The Achilles’ Heel
On the 6th of this month, the U.S. House of Representatives passed a $ 38 billion spending bill for the Department of Homeland Security. Noticeably absent was the much-discussed amendment that would require the scanning of 100 percent of all incoming cargo containers. It wasn’t even offered by its proponents because it was known ahead of time that there was no chance of acceptance. The same group of politicians that saw apocalyptic consequences in DP World’s acquisition of U.S. port assets earlier this year don’t seem at all concerned about the real threat to our container terminals, the nation’s acknowledged Achilles’ heel.
Here’s what doesn’t pass the smell test;
– In a recent public bulletin, Customs and Border Protection requested carriers and terminal operators to “provide immediate notification to CBP when stowaways and/or any evidence of stowaway smuggling is detected, to include the detection of stowaway activities within a container or in a vessel’s cargo hold area”. A similar bulletin had been issued to vessel masters and agents in November of 2005. [But $ 648 million for container scanning was eliminated by Congress, even though dozens of stowaways, on a number of occasions, have been seen scurrying from landed containers.]
– We’re expending money and shedding blood in an effort to contend with threats from foreign nationals in foreign lands, but we feel no threat from cargo container stowaways, some of whom undoubtedly escape unnoticed after landing in our terminals. [Yet we’re spending $ 40 million for the Transportation Workers Identification Credential because we feel threatened by the 750,000 American transportation workers here at home.]
– We’re spending almost $ 900 million for the Coast Guard Deepwater vessel replacement program and more than $ 70 million for the Customs-Trade Partnership Against Terrorism. [But next to nothing for container scanning, practically speaking, even though dozens of stowaways and contraband regularly elude detection by the Coast Guard and the C-TPAT.]
– Clark Ervin, the former inspector general of the Homeland Security Department, points out that although some strides have been made by investing almost $ 20 billion in aviation security, in the area of container port security the government is inspecting only 6 percent of the containers entering the country’s ports.
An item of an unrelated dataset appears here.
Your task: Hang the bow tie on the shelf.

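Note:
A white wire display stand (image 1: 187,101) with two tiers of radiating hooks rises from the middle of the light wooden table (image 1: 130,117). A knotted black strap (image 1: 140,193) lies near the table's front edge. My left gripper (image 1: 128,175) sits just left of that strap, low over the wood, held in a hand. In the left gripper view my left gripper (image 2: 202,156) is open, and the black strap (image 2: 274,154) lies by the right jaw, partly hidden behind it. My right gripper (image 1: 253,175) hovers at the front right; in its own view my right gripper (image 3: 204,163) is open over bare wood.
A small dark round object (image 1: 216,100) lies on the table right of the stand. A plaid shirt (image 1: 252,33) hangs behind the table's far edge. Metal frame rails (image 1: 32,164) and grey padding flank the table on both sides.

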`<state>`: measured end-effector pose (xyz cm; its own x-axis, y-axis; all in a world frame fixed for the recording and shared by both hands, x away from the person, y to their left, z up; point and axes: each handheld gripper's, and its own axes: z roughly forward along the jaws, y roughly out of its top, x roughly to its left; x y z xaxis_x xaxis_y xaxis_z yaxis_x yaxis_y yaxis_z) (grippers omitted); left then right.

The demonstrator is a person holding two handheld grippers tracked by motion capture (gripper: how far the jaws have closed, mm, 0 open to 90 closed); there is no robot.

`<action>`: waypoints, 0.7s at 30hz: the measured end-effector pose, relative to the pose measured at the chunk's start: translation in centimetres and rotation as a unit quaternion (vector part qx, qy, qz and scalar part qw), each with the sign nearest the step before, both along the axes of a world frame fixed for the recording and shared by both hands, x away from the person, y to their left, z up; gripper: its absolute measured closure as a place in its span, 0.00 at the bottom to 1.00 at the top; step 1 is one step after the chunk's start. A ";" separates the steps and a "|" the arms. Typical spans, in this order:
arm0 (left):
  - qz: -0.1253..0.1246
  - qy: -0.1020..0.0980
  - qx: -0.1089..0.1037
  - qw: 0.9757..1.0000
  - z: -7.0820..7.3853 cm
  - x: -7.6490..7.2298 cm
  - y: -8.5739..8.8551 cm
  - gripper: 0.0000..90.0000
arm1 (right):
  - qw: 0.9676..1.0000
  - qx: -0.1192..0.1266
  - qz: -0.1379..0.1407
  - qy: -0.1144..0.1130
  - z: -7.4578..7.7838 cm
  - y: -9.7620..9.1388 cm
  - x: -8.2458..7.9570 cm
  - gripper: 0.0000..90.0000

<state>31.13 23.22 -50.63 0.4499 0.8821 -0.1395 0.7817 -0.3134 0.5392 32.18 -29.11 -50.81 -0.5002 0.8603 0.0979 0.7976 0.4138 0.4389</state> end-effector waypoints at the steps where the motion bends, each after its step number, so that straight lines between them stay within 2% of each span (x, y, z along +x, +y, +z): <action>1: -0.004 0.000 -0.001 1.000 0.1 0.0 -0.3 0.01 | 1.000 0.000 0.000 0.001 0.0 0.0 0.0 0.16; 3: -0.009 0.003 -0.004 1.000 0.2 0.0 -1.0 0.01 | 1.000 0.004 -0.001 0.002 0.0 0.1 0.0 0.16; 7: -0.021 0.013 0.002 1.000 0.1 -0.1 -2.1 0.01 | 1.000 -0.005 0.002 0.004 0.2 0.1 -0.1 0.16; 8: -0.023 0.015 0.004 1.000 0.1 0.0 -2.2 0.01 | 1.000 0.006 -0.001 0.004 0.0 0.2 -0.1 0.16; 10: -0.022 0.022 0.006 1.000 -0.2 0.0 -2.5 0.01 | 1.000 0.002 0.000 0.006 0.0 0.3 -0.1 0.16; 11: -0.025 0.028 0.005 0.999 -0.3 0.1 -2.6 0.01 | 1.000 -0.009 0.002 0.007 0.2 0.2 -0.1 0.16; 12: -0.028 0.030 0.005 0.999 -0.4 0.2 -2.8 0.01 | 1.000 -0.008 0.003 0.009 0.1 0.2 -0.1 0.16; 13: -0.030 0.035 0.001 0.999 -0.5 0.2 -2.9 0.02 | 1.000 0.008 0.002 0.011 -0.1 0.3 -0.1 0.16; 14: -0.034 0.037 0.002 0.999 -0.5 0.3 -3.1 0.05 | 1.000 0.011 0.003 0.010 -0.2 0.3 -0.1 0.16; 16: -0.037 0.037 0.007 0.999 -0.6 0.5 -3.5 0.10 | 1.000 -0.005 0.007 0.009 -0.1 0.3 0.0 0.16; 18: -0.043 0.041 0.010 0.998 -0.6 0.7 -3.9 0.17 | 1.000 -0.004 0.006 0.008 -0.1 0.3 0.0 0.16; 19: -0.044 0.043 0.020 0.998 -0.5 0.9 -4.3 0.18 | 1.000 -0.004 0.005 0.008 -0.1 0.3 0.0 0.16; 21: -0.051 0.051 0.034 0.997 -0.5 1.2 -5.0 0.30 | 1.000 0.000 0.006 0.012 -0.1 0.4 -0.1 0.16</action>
In fact the highly-touted Automated Targeting System that the CBP uses to determine which cargo containers should be inspected is flawed, he insists. “All the experts agree that the likeliest way for a terrorist to sneak a weapon of mass destruction into our country would be through one of the 26,000 cargo containers that come into our 361 seaports every single day,” Mr. Ervin stated. [Why then, are we deliberately exposing our most vulnerable flanks … those seaports?]
Makes you wonder about the remarks Senator Byrd inserted in the Congressional Records, doesn’t it?